**Records for this exercise**
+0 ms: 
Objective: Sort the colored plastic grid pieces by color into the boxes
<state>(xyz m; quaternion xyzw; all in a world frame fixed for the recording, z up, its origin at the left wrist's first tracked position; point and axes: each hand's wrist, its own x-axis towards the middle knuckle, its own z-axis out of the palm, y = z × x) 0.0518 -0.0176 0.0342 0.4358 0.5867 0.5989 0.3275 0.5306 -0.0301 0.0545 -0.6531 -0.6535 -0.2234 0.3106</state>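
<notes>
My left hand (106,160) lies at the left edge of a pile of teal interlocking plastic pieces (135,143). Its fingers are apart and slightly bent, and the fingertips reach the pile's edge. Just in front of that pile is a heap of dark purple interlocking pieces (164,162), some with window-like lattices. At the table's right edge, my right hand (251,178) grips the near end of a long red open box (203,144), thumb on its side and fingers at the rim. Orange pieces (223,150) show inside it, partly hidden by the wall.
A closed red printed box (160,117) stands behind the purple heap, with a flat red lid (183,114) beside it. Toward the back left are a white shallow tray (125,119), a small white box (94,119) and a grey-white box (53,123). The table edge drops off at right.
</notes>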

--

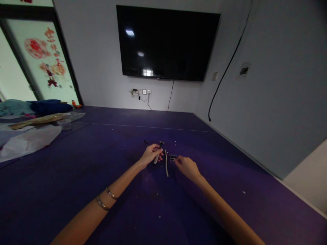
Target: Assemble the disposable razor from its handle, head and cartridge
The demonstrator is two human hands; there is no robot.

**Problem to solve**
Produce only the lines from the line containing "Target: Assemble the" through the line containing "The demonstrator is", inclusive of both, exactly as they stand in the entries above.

**Answer area**
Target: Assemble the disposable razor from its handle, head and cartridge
The demonstrator is two human hands; there is no robot.

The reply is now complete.